■ What the exercise asks ■
Could you return the full listing, every line exactly as given?

■ Available data ■
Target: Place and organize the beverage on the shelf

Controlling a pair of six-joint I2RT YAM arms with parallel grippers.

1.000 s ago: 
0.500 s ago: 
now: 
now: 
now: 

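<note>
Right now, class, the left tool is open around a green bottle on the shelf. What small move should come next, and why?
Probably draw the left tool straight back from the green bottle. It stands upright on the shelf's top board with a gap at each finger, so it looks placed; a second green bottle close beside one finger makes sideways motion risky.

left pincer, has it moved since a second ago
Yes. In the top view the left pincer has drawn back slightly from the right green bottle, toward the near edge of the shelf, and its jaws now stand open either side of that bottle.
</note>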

■ Your solution ■
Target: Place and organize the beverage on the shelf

Controlling a pair of six-joint I2RT YAM arms with parallel grippers.

1.000 s ago: 
0.500 s ago: 
now: 
now: 
now: 

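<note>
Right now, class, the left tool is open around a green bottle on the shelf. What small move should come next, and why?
Probably draw the left tool straight back from the green bottle. It stands upright on the shelf's top board with a gap at each finger, so it looks placed; a second green bottle close beside one finger makes sideways motion risky.

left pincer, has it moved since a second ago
Yes. In the top view the left pincer has drawn back slightly from the right green bottle, toward the near edge of the shelf, and its jaws now stand open either side of that bottle.
</note>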

No further work remains in this exercise.